Given data: Begin
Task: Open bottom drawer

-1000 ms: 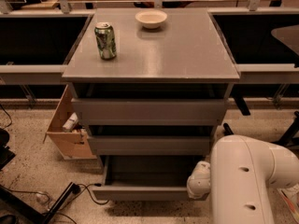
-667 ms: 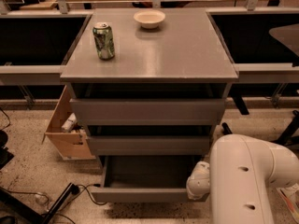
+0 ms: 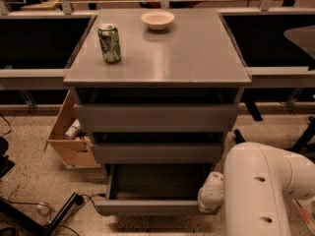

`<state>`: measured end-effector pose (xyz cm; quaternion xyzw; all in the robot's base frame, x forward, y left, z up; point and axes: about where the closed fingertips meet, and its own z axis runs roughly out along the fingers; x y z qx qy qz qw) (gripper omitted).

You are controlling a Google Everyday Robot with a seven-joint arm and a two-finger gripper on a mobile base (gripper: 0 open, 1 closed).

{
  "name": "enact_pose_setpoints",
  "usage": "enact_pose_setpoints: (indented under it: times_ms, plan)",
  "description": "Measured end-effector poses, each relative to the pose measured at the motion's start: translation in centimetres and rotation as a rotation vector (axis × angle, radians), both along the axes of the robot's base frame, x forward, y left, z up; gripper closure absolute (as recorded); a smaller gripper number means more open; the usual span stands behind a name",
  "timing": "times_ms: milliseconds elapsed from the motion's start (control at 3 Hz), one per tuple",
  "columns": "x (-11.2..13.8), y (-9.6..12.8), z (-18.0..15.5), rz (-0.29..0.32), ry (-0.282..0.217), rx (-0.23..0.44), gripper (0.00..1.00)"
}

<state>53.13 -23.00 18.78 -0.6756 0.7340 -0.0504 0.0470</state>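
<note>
Pull bottom drawer (image 3: 147,207) straight out and level, tool (image 3: 210,199) at its right front corner, grip state impossible to tell, avoiding sideways skew.

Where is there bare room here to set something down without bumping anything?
The cabinet top is bare across its front and right, away from the can at left and bowl at the back. The bottom drawer shows a bare tray, but the gripper crowds its right front corner.
</note>
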Motion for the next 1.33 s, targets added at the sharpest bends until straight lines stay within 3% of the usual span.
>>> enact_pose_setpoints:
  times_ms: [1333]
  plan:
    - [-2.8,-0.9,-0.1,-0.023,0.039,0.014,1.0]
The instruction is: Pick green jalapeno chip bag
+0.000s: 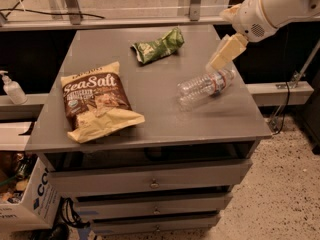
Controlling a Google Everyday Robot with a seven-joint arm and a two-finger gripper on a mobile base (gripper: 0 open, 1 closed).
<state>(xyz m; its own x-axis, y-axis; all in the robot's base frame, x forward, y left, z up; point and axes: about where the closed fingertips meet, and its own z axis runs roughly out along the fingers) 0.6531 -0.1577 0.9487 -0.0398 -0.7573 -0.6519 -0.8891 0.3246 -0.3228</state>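
Note:
The green jalapeno chip bag (158, 46) is a small crumpled green foil bag with pale patches, lying at the back middle of the grey cabinet top (150, 111). My gripper (226, 52), with cream-coloured fingers pointing down and left, hangs above the right part of the top, right of the green bag and just over the cap end of a clear plastic water bottle (205, 86). It holds nothing that I can see.
A larger brown-and-cream "Sea Salt" bag (97, 101) lies at the front left. The bottle lies on its side at the right. A hand-sanitiser pump bottle (12, 88) stands on a ledge at the left. A cardboard box (22, 196) sits on the floor at lower left.

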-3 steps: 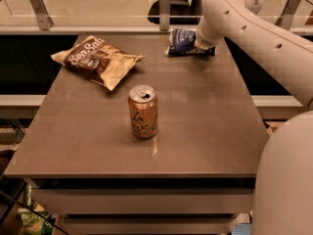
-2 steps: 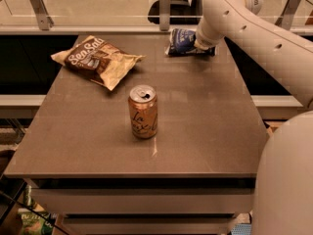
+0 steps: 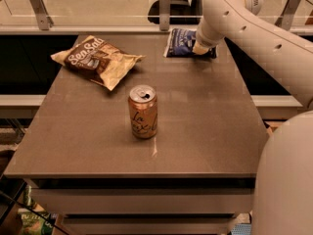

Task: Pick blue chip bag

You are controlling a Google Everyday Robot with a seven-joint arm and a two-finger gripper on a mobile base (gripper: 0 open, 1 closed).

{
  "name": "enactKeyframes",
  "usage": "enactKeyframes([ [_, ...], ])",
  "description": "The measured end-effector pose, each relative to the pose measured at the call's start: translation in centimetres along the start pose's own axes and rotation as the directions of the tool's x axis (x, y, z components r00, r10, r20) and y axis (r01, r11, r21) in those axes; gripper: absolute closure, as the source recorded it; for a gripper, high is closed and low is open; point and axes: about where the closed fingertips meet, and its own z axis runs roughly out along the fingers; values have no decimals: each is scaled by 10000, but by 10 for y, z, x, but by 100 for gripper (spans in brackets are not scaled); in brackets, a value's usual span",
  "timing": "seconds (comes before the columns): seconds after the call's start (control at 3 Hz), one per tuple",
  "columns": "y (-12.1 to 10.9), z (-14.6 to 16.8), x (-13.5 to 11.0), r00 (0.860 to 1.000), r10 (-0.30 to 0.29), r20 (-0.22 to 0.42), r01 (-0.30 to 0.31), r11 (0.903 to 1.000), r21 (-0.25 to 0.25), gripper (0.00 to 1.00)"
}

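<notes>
The blue chip bag [image 3: 180,42], small and dark blue with white edges and markings, lies at the far right of the brown table [image 3: 195,131]. My gripper [image 3: 199,49] is down at the bag's right part, at the end of the white arm that reaches in from the right. The wrist hides the gripper's tip and its contact with the bag.
A larger brown-and-tan "Sea Salt" bag [image 3: 98,60] lies at the far left. An opened orange can [image 3: 143,111] stands upright near the table's middle. A glass rail with metal posts [image 3: 165,6] runs behind the table's far edge.
</notes>
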Motion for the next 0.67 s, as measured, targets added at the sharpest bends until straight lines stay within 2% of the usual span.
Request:
enactKeyframes([
  [0.33,2,2,0,10000,-10,-9,10,10000,-37,0],
  [0.67,-1,-1,-2,10000,-10,-9,10,10000,-39,0],
])
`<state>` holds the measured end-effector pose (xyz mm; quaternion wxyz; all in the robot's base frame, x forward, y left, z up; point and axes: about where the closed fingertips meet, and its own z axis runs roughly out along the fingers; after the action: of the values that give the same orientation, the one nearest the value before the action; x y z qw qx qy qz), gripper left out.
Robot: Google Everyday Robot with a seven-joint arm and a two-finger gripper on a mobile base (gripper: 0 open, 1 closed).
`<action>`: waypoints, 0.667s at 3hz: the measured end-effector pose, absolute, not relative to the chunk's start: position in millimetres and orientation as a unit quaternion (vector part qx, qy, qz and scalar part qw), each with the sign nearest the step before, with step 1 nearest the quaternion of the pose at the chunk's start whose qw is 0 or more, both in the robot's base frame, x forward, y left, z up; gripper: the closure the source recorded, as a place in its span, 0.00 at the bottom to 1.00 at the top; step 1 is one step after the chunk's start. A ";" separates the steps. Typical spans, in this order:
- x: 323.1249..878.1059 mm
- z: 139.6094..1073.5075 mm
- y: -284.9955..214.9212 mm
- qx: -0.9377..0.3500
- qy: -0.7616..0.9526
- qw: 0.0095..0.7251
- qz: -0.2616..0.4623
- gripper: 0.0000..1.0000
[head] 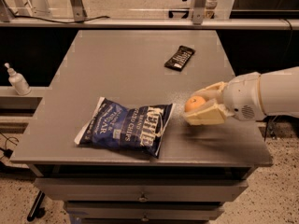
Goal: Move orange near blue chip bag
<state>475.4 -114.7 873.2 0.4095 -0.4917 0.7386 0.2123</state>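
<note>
Your gripper (200, 109) sits right of centre in the frame, its white arm (268, 96) reaching in from the right edge. Its fingers are clenched on the orange (195, 103), one above and one below. The orange is just right of the blue chip bag (126, 127), close to the bag's right edge but not touching it. The bag lies flat at lower centre of the grey table (121, 59). A black wrapped bar (179, 58) lies well apart at upper centre. A small bottle (17, 80) stands on the ledge at far left.
</note>
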 end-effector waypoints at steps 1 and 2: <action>471.2 853.8 -111.8 -0.488 0.740 0.402 0.230 1.00; 468.8 842.8 -110.1 -0.481 0.744 0.395 0.242 0.82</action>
<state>468.8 -110.1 842.8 0.3946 -0.4814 0.7443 0.2422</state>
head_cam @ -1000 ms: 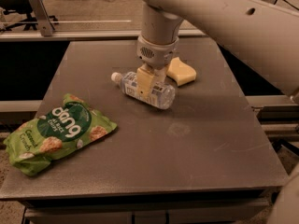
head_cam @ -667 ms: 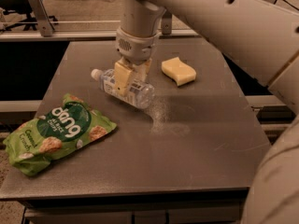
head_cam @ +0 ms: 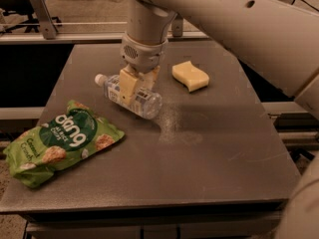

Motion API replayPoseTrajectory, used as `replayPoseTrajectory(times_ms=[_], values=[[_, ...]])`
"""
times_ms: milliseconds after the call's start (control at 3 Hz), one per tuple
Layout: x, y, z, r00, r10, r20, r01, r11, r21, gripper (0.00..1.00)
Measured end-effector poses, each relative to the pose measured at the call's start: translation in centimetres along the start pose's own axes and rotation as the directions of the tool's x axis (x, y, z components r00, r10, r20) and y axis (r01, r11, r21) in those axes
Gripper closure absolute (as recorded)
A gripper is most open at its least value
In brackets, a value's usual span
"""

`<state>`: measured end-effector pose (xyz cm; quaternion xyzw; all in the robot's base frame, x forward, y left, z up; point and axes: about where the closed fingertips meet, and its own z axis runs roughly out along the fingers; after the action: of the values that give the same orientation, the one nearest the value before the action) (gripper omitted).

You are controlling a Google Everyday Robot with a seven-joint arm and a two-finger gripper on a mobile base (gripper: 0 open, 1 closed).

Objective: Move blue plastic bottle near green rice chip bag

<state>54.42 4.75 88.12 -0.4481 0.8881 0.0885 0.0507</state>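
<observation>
The blue plastic bottle (head_cam: 144,102), clear with a white cap pointing left, lies sideways, just above or on the dark table (head_cam: 209,148). My gripper (head_cam: 134,87) reaches down from above and is shut on the bottle's middle, one cream finger (head_cam: 126,86) across its label. The green rice chip bag (head_cam: 60,142), crinkled with white "dang" lettering, lies flat at the table's front left. The bottle is a short way up and right of the bag, not touching it.
A yellow wavy sponge (head_cam: 190,75) lies on the table right of the gripper. My large white arm (head_cam: 239,29) crosses the upper right. A metal rail (head_cam: 60,36) runs behind the table. The table's left edge is close to the bag.
My gripper has carried the bottle leftward, away from the sponge and closer to the green bag. The bag and sponge have not moved.
</observation>
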Motion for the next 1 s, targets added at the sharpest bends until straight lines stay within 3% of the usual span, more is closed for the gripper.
replayPoseTrajectory(times_ms=[333, 1000], values=[[0.24, 2.23, 0.25, 1.000, 0.020, -0.005, -0.020, 0.9997, -0.015, 0.58], [-0.06, 2.44, 0.31, 1.000, 0.021, 0.007, -0.021, 0.9997, -0.013, 0.12]])
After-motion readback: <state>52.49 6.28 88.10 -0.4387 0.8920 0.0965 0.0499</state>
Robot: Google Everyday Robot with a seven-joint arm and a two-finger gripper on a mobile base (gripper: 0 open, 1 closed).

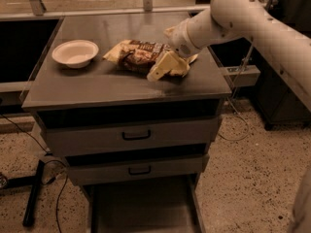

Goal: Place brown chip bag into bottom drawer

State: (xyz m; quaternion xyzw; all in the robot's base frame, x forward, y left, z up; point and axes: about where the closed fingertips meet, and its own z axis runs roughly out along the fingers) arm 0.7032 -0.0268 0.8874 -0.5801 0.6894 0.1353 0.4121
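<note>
The brown chip bag [137, 55] lies on the cabinet top [97, 89], right of centre, with its pale yellow ends pointing left and right. My gripper [163, 67] comes in from the upper right on the white arm and sits low over the bag's right end, covering part of it. The bottom drawer [141, 210] is pulled out at the foot of the cabinet, and its flat floor shows nothing in it.
A white bowl [75, 52] stands at the left of the cabinet top. The two higher drawers [136, 136] with black handles are closed. A black stand and cables [36, 193] lie on the floor at the left. A dark unit [286, 96] stands at the right.
</note>
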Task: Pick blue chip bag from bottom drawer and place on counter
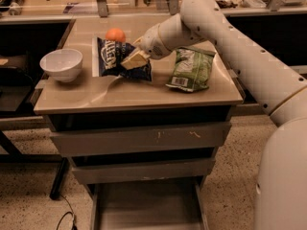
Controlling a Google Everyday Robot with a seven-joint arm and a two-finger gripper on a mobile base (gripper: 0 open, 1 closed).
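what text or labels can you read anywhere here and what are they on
No text can be read here.
blue chip bag: large white lettering, too blurred to read.
green chip bag: pale print and a barcode patch, not legible.
gripper, low over the blue chip bag's right part on the counter: no markings seen.
white bowl: plain.

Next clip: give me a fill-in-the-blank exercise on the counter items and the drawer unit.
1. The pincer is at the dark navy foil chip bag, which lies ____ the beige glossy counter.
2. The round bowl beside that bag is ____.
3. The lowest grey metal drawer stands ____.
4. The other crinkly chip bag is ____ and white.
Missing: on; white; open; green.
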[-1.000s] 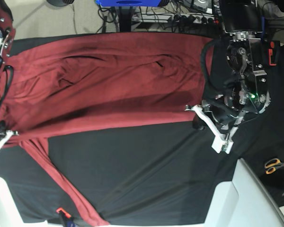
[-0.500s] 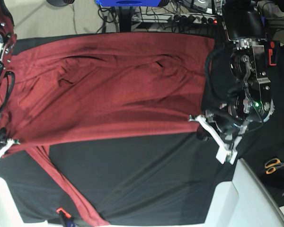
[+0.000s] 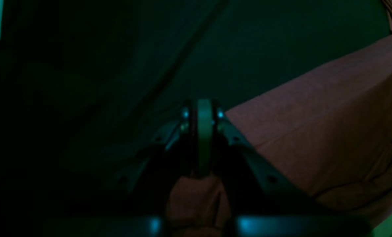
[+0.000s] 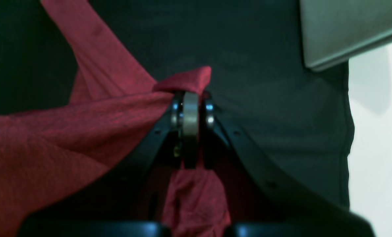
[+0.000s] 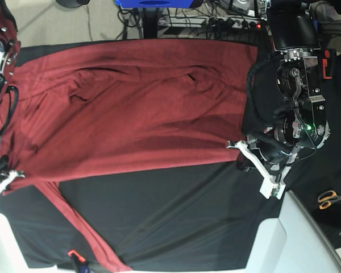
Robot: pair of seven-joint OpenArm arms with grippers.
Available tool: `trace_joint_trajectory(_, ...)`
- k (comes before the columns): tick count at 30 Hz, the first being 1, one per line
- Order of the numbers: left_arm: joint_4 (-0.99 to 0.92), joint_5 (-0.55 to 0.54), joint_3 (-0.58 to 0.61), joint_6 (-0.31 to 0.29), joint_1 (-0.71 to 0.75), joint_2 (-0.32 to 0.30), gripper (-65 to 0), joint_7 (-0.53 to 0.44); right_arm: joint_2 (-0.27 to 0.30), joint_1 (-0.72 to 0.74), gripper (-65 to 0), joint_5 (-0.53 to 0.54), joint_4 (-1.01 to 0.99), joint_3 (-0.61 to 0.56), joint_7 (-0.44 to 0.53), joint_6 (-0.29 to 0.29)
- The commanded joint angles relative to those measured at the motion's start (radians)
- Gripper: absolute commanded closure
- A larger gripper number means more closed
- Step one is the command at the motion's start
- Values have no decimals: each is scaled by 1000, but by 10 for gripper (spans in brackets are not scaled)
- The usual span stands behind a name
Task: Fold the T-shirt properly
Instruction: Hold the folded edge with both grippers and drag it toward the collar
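While both claws pinch the T-shirt [image 5: 131, 108], left claw [image 5: 234, 144] and right claw [image 5: 11, 174], black cloth [image 5: 170, 216] covers the surface; scissors [image 5: 331, 198] lie beyond the shirt, cables [image 5: 216, 23] behind.

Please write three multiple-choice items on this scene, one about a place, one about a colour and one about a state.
1. Where do the scissors lie in the base view?
A. on the shirt
B. at the right edge
C. at the top left

2. What colour is the cloth under the shirt?
A. black
B. white
C. blue

3. How is the right gripper?
A. wide open
B. shut on nothing
C. shut on the shirt

Answers:
1 B, their orange handles show at the right edge.
2 A, dark fabric shows below the red hem.
3 C, red fabric is bunched between its closed jaws in the right wrist view.
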Motion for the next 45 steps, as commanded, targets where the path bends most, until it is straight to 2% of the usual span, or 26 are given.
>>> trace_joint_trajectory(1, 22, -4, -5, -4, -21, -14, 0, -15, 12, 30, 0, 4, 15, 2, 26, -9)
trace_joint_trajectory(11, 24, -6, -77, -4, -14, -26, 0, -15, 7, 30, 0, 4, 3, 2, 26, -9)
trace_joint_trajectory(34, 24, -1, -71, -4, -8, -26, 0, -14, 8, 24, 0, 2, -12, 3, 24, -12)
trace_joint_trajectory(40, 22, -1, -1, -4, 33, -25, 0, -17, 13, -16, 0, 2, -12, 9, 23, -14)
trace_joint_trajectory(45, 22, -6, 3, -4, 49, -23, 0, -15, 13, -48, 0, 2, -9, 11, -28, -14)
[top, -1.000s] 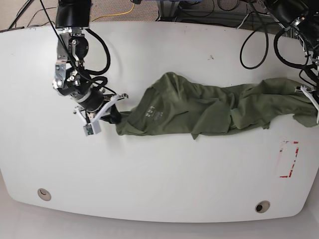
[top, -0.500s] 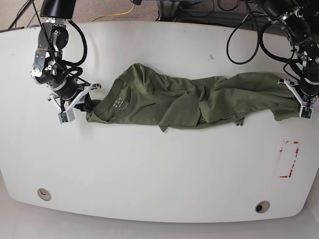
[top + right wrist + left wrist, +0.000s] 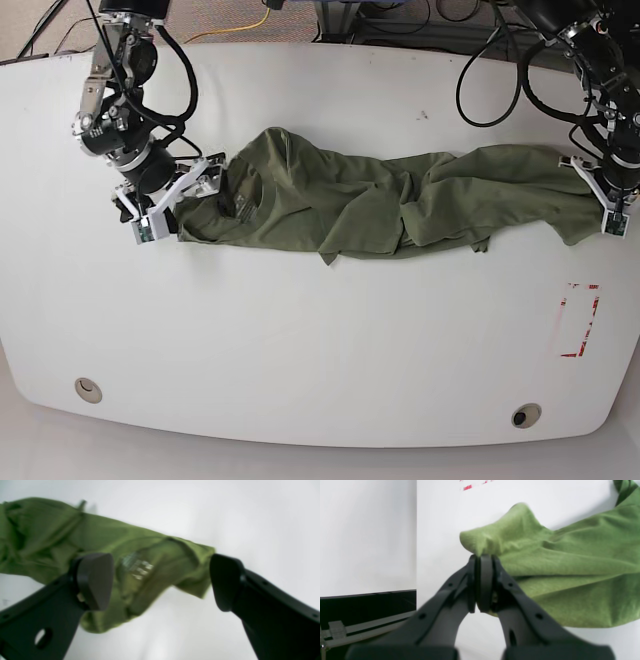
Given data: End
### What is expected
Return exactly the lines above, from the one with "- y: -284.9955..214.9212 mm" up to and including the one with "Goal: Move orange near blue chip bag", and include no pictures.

### Written response
- y: -284.9955..214.9212 mm
- qx: -0.9377..0.3500
- qy: -0.7616..0.9526
- qw: 0.0095..0.7251
- qz: -0.2616..0.4623
- gripper: 0.0000..1.0000
[head] 
Goal: Move orange near blue chip bag

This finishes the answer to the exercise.